10. Melania Trump
Who the fuck is this bloodsucking Van Helsing bitch? How desperately money grubbing can you be to submit to a lifetime (or at least 'til she starts to show signs of aging) of Donald Trump and his hair climbing on top of you nightly to do his non-real-estate-related business? Hate the bitch.
9. Star Jones
Now that awards season is over, workers can begin the painstaking process of removing the over 10,000 layers of dry caked-on celebrity feces entombing her fat head from her hours clocked sticking it up celeburectums on various red carpets around town. On the bright side, the smell has the Pavlovian effect of making her all the more sexually desirable to her gay, gay husband.
8. Oprah
YES I said it. What the fuck IS she? She walks around with that wide jungle cat head and mane of hair like some mythical creature, a threeway hybrid of The Lion, The Witch AND The Wardrobe, while an unstoppable uber-army composed of boring, talentless midwestern housewives and Jamie Foxx genuflect at her altar. I will love you forever, Jonathan Franzen, for not submitting to this condescending, pseudo-Zenlike, improve-your-life-by-making-me-richer media-glutting bitch.
7. Condoleeza Rice
What to say about someone who signs their entire existence over to the cause of furthering the life's work of George W. Bush, hanging on his every mangled word like some star-crossed schoolgirl in love. Does she dream about him, and if so, what are those dreams about, I wonder? Do you feel safe with this bucktoothed bitch in power? Me neither. Bitch works my last nerve.
6. Cameron Diaz
There's something about Cameron. That something is that she's a dumb-as-shit bitch. Could any living thing, including anything in the insect world, possibly be any dumber? Trawling down Australian beaches with her 'boyfriend' Justin Timberlake tucked under her arm, and a 425-pound bodyguard trailing behind them carrying their Ugg boots? Could someone please smack that dopey smile off her mutantly-oversized cheekboned face? Theenks.
5. Jessica Simpson
Have you ever seen this bitch sing? Her contortions, tics and gulps recall feeding time of the African White Tipped Swallow, sucking down the last remains of its salamander dinner. And nice tan, Jess! I believe you finally have achieved your goal of matching your skin tones and texture to the interior of your Lincoln Navigator. Bitch.
4. Debra Messing
Can someone be worthy of our collective hatred simply for being unspeakingly ugly? In any case, Debra has given us so much more than just her Jappy bovine features to despise. There's her shrill, unfunny weekly performance on Will & Grace, not to mention her mute concubine sperm donor husband, forever standing silently at her side during interviews, probably daydreaming about where he might have misplaced his penis. God I hate that bitch.

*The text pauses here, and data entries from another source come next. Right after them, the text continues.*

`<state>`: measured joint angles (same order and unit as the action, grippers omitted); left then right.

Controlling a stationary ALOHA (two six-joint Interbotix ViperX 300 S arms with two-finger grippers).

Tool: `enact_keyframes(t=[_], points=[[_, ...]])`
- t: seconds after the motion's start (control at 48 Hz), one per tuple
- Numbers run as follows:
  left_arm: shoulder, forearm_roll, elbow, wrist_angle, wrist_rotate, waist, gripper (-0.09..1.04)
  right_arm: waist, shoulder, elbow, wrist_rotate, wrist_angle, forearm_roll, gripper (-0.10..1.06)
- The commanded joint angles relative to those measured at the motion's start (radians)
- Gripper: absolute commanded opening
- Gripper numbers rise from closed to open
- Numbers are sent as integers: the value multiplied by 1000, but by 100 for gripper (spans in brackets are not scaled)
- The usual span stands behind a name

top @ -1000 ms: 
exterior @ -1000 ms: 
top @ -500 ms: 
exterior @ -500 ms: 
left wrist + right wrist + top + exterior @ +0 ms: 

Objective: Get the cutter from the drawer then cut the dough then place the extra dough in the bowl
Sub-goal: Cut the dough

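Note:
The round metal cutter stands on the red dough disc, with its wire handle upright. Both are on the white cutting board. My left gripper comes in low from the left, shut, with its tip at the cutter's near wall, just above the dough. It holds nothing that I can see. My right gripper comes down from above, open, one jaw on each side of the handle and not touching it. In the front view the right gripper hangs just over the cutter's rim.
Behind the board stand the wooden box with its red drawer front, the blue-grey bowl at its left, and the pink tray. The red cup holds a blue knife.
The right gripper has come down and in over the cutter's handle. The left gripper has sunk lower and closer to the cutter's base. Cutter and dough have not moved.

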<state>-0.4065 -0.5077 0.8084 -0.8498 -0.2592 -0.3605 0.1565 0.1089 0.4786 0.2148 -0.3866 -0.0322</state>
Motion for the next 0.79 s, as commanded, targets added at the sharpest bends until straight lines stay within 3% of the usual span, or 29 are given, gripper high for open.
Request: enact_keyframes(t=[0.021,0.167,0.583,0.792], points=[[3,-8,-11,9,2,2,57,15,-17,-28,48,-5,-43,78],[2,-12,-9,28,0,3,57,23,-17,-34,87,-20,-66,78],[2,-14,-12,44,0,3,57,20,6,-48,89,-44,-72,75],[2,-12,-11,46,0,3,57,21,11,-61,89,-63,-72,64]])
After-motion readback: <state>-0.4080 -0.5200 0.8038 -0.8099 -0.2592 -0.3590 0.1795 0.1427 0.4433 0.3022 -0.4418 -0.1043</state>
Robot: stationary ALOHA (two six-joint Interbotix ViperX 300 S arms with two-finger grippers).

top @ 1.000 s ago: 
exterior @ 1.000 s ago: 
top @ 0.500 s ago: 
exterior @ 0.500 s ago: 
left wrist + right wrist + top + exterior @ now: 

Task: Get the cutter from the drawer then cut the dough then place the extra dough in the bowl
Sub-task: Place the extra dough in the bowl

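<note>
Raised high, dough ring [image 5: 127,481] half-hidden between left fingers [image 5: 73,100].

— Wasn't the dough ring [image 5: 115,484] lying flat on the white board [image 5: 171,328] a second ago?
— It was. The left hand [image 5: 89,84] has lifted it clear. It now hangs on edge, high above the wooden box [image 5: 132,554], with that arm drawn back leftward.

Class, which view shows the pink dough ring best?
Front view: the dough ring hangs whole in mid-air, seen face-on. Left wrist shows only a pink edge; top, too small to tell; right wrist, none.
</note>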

3. Jimmy Fallon Hi! I'm lovable Jimmy Fallon. Some people say I look like an off-duty drag queen, but I don't let them get to me. I just turn on my patented style of goofy-nervous-mock-self-deprecation mixed with my trademark ironic-hipster-detachment and ANNOY THE FUCK OUT OF EVERYONE with my summer-camp-bonfire-calibre song parodies and incessant laughing at my own hilariousness through every SNL sketch I've ever performed in. Actually, fuck that, now I'm gonna be a movie star 'cause my charisma is so gigantic it needs an IMAX projection and 12 of your dollars to be truly appreciated.
2. Mischa Barton
Okay, now THIS bitch I have had the sorry, sorry experience of having witnessed first hand, in action, last year at the Coachella VIP section, stumbling around drunkenly screaming at her boyfriend. I would argue that of any single person on television right now, including that woman selling computer lessons on VHS, Mischa Barton has the least talent and is the most annoying. I wonder how much this bitch makes a week to stand there, vacant-eyed and void-brained, making crappy dialogue sound -- astonishingly -- even crappier.
1. Parker Posey
Don't you want to kick this grinning, insane 'indie-Queen' hard, right in her ugly face? What is she?? Where did she come from?? On what basis and with what materials did she manage to build a successful career?? Why do people like her??? I mean, I'm so at a loss, I can't even be funny right now. I can only sit here, stunned at how much she bugs me. Did you see her, "fashion fan Parker Posey," on the Project Runway finale, catatonically chewing the inside of her cheek and mumbling something about texture?? For the love of God. JUST. MAKE. HER. GO. AWAY.